It was a beautiful sunny morning with 35F temperature and I was waiting to cross the street at central park south and six Avenue, Manhattan, New York. A city bus moved in front of me. The bus was carrying an advertisement titled: We don’t accept applicants, we accept commitments.

Right before noticing the advertisement, I read an article in the New York Times about the veterans, who served in Iraq and Afghanistan, now have turned up homeless. They were also committed to the department, to the nation, to the country and to the human mankind. The advertisement on the bus was from the US Marine department.

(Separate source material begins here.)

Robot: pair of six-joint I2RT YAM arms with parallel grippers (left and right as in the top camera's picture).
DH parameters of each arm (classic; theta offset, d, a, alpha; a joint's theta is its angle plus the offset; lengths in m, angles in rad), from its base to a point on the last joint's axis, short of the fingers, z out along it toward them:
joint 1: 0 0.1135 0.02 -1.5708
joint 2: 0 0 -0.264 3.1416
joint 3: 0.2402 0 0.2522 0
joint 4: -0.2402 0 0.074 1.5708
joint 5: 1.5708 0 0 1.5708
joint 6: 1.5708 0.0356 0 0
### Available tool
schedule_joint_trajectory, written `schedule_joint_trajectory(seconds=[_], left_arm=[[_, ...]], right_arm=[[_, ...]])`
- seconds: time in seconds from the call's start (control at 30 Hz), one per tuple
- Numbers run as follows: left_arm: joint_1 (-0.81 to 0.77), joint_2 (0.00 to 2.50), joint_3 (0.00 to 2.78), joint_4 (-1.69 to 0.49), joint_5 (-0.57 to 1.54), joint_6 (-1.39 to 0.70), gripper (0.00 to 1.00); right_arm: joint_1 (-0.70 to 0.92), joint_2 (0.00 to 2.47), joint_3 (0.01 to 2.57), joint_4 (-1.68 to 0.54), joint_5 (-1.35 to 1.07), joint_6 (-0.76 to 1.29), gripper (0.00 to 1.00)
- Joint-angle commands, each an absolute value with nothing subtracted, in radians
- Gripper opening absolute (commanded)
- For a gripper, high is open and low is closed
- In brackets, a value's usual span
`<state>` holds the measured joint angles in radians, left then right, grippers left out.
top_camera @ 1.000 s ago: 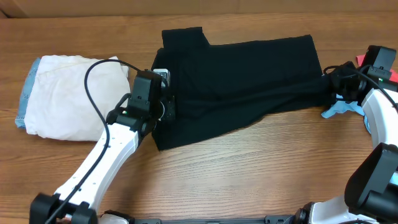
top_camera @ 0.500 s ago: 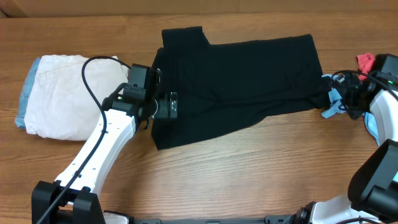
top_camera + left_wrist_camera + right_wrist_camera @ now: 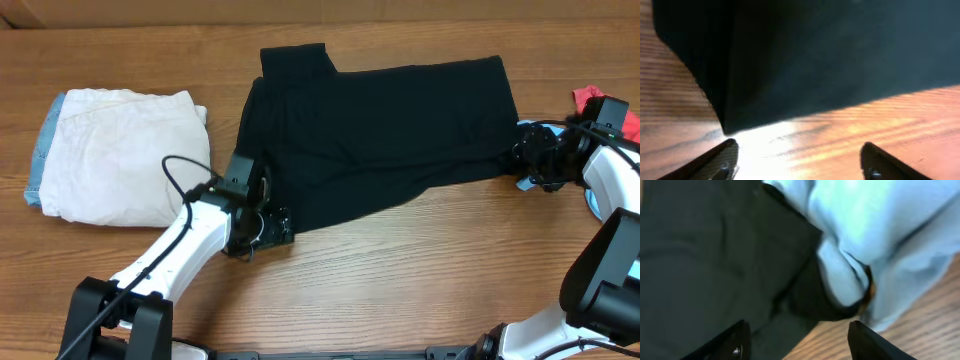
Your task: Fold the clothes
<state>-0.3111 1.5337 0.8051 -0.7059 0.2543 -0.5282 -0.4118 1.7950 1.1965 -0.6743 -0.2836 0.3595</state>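
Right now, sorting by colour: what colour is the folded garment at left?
The folded garment is cream; clearest in overhead view.

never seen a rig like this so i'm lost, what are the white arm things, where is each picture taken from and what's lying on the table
Those are two robot arms, each ending in a two-finger gripper. The wide picture is from a camera above the table; the close-ups are from a camera on each wrist. Lying there: a spread black T-shirt, a folded cream garment, and at the right edge a light blue cloth and a red cloth. The left gripper is open at the shirt's corner, the right gripper open at its other end; neither seems to hold anything.
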Motion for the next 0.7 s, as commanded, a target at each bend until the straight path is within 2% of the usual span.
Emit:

Marking the Veterans Day on November 12 and the 25th anniversary of the dedication of "The Wall," the Vietnam Veterans Memorial in Washington, D.C, President George W Bush honored U.S. troops past and present at a tearful ceremony in Waco, Texas on Sunday, November 11, 2007 for four Texans who died in Iraq. "In their sorrow, these families need to know and families all across the nation of the fallen `need to know that your loved ones served a cause that is good and just and noble," Bush said. "And as their commander in chief, I make you this promise: Their sacrifice will not be in vain."

Serving valiantly to keep the country free from terrorism and free to live, work and free to worship, total 62007 US soldiers so far, both in Vietnam and Iraq war, have been sacrificed their life. More than 9 million soldiers have been deployed in Vietnam (1965-1975) while 1.5 million in Iraq (2003-2007). Average age of soldiers killed in combat was 23 in Vietnam and 27 in Iraq.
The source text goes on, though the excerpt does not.